[Work required]
Nothing outside the range below should be printed. Output exactly the lines from the line with "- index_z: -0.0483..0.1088" to the line with "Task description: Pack", both included.

[Exercise materials]
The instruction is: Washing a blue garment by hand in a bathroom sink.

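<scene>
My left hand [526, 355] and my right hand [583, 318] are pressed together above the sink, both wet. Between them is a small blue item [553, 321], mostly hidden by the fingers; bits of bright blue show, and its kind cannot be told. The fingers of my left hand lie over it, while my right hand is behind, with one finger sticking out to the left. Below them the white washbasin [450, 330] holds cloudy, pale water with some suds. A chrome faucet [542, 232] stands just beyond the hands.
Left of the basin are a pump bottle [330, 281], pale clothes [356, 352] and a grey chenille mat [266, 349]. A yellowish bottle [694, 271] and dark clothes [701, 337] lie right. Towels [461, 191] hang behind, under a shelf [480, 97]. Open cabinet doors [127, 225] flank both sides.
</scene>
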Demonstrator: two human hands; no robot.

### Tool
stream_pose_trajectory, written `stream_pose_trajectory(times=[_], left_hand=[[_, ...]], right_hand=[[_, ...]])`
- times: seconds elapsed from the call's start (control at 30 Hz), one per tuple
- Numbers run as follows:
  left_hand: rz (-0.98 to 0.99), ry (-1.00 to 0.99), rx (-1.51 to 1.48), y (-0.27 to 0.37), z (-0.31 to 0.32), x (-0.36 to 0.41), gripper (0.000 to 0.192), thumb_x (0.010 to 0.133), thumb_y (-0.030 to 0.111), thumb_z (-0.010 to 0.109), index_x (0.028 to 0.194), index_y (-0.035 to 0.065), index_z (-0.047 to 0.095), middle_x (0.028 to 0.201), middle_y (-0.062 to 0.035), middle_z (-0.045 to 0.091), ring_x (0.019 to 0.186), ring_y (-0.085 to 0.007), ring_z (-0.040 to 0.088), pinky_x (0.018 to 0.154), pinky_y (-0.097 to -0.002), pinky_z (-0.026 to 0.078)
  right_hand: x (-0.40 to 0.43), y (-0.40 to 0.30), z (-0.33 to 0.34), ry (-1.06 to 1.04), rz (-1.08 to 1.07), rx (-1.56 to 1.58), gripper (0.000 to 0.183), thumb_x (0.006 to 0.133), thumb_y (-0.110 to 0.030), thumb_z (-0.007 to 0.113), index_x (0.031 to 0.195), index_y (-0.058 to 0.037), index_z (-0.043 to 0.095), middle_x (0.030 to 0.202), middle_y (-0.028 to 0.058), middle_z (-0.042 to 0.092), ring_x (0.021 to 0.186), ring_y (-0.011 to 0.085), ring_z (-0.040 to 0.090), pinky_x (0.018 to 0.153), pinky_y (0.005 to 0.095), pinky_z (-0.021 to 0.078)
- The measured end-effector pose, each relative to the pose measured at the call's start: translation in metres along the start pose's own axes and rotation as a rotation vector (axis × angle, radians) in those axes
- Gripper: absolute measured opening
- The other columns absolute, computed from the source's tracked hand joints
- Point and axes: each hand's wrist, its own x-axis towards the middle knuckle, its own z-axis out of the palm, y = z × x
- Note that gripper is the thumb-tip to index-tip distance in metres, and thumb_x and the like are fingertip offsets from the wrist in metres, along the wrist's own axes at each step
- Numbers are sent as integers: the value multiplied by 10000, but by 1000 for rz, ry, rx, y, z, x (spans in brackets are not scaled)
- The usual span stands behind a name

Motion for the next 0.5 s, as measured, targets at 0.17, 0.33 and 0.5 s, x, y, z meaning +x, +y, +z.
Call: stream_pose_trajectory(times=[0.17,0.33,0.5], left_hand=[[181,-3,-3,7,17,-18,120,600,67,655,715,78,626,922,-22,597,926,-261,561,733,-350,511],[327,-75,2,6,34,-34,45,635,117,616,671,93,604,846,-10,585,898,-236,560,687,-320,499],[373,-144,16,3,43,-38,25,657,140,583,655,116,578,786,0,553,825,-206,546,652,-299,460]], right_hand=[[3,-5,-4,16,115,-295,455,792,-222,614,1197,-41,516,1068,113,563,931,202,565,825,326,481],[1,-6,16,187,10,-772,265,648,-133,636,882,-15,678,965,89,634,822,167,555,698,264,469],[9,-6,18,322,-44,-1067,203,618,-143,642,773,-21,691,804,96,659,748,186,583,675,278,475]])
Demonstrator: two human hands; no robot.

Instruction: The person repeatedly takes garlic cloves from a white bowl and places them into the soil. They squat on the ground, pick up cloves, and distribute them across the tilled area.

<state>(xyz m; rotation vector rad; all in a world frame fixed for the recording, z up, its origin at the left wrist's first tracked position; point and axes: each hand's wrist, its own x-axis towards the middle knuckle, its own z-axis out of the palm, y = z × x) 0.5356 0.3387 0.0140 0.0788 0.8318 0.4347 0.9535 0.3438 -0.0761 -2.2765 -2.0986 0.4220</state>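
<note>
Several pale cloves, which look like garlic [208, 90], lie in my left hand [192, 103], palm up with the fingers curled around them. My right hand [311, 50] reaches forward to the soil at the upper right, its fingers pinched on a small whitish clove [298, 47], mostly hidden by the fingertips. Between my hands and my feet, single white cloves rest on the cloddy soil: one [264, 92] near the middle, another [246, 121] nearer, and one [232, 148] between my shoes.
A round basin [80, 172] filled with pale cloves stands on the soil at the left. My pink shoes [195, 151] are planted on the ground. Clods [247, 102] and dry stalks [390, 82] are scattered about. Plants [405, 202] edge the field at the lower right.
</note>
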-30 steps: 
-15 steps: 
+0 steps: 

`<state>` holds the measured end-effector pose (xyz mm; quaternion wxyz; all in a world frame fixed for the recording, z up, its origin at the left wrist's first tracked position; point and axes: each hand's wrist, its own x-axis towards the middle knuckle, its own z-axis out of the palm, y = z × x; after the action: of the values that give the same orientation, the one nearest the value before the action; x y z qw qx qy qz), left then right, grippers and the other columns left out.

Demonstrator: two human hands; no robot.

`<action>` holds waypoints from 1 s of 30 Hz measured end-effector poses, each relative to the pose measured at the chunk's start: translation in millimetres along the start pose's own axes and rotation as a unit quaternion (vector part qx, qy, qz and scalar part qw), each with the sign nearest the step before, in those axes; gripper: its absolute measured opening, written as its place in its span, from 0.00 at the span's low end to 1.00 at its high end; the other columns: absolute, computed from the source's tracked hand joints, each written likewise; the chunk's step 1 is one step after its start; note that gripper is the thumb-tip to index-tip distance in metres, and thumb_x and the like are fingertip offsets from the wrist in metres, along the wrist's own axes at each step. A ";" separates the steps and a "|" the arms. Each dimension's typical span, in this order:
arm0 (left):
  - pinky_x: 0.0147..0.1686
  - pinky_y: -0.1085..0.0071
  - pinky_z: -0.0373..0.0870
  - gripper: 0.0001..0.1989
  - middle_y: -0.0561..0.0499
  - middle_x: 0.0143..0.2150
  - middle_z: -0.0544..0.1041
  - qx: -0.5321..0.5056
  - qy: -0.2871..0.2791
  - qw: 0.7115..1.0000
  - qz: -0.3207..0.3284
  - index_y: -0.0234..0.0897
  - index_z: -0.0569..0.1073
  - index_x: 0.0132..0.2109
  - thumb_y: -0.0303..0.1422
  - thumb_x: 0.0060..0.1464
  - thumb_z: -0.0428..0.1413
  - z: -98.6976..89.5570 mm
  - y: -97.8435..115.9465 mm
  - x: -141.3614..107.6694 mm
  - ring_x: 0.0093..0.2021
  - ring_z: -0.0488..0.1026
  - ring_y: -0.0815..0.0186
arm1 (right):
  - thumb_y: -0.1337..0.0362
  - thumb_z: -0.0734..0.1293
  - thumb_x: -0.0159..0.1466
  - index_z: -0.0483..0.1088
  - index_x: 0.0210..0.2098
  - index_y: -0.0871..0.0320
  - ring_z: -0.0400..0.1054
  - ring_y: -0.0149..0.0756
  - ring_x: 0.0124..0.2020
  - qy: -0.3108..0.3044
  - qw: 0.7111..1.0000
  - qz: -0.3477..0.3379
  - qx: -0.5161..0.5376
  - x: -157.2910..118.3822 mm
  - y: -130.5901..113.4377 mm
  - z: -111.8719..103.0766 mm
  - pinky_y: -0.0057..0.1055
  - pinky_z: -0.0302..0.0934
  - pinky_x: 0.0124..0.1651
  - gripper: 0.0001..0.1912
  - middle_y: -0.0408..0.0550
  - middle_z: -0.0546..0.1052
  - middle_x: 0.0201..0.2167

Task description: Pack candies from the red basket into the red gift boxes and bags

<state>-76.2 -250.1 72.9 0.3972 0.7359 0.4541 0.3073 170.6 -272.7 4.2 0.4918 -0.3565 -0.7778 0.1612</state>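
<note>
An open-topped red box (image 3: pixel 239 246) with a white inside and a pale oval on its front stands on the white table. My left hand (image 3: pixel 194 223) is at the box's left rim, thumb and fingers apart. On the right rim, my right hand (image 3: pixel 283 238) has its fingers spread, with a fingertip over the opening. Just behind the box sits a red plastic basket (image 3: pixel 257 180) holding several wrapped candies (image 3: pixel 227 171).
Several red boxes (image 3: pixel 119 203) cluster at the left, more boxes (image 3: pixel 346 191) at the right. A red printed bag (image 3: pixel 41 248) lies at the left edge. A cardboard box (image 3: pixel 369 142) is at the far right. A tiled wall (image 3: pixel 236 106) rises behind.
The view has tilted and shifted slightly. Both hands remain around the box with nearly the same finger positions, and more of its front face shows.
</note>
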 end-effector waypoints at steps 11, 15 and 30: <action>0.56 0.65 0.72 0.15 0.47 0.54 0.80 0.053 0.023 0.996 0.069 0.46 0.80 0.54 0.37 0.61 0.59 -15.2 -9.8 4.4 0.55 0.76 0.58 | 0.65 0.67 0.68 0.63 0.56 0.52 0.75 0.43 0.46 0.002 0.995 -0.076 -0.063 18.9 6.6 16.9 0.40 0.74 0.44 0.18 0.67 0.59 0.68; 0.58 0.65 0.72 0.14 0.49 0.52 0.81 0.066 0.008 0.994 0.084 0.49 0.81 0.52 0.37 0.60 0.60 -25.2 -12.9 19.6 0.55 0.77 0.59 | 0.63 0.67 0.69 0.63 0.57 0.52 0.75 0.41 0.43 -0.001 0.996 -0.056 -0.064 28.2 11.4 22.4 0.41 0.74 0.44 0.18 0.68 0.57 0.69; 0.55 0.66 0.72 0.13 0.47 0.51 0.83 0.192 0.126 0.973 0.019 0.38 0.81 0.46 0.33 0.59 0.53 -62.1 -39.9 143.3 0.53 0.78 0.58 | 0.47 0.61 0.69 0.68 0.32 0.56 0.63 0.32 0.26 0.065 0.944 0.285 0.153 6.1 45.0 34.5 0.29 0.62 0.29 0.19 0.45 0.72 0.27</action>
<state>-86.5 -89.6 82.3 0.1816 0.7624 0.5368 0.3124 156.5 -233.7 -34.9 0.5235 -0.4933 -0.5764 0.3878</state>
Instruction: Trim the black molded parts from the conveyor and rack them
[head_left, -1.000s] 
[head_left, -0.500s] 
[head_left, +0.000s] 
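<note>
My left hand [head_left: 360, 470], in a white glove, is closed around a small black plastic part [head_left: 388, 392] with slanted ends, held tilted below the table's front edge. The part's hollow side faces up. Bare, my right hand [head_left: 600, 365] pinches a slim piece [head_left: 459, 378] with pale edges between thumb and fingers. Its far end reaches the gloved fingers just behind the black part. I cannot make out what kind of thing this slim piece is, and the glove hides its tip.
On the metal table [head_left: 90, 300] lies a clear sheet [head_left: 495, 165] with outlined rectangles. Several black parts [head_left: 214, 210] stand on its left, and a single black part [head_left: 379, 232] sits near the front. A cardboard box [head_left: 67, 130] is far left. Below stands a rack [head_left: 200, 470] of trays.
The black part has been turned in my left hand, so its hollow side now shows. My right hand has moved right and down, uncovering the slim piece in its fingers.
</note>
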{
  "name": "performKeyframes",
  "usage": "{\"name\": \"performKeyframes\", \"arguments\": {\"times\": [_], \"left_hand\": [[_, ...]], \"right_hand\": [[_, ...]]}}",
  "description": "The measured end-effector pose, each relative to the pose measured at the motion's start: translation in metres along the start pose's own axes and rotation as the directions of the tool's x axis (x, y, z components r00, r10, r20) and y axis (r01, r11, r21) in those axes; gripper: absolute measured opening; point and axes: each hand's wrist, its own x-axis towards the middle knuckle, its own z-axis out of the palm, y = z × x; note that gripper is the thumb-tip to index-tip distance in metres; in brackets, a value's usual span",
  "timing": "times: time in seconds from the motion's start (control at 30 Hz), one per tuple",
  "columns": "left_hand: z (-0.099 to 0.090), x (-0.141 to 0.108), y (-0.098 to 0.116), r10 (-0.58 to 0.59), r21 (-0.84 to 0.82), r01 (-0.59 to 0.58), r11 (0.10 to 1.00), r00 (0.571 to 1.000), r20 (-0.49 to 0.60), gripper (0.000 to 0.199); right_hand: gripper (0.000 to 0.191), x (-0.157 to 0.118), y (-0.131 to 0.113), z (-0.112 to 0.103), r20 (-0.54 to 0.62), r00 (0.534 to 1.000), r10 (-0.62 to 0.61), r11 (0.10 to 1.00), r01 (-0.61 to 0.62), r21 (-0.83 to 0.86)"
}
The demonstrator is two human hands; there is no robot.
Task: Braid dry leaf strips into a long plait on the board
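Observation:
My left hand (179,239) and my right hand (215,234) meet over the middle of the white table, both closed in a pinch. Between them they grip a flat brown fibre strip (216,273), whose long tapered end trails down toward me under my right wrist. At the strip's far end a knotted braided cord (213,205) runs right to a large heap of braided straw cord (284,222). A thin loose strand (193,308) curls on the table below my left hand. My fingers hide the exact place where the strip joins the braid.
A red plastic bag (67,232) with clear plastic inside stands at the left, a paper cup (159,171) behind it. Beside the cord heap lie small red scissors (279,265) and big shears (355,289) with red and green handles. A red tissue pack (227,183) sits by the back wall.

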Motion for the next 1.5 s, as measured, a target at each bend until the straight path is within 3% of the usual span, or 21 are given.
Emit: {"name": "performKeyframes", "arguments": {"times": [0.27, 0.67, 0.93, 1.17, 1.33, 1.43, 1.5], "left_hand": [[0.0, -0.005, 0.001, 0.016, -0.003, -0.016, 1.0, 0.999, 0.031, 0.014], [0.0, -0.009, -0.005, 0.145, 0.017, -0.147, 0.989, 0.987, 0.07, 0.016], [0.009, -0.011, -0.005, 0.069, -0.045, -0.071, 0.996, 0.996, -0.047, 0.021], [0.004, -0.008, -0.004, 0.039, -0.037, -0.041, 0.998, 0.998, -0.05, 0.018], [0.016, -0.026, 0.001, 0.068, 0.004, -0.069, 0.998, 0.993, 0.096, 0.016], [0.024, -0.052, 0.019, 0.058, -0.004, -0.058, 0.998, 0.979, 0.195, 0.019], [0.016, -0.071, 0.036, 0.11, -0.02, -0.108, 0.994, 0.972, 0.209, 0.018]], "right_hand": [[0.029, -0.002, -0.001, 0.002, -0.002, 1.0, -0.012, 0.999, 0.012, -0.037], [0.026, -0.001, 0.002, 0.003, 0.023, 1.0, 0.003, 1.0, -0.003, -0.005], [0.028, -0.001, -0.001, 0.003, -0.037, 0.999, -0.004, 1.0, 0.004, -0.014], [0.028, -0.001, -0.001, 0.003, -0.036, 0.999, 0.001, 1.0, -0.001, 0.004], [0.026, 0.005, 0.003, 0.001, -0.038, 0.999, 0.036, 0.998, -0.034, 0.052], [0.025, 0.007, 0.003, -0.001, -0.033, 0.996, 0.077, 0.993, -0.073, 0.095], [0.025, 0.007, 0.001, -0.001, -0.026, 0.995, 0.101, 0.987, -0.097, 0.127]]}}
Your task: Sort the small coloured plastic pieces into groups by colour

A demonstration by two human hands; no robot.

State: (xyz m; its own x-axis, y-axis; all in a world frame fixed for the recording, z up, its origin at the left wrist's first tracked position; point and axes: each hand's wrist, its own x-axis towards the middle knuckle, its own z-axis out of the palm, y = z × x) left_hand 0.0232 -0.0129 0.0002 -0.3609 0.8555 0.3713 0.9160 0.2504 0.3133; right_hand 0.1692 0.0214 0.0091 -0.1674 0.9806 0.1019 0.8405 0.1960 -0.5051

[Solution for this problem]
  - index_z: -0.0483..0.1088
  - index_x: 0.0210..0.2098
  - index_y: -0.0871..0.0320
  - ring_z: -0.0400..0.1054
  - ring_y: -0.0149..0.0756
  - ring_x: 0.0124..0.2020
  - qy: -0.3108..0.3044
  - qw: 0.7111..1.0000
  - qz: -0.3477..0.3379
  - qx: -0.5161..0.5376
  - x: -157.2910..118.3822 mm
  - y: -130.5901..113.4377 mm
  - z: -111.8719..103.0766 mm
  - pinky_y: -0.0057..0.1055
  - pinky_z: -0.0302..0.0934
  - pinky_x: 0.0124..0.1651
  - gripper: 0.0001..0.1912
  - middle_y: -0.0408..0.0550
  - middle_z: -0.0546..0.1052
  - middle_x: 0.0201..0.2167

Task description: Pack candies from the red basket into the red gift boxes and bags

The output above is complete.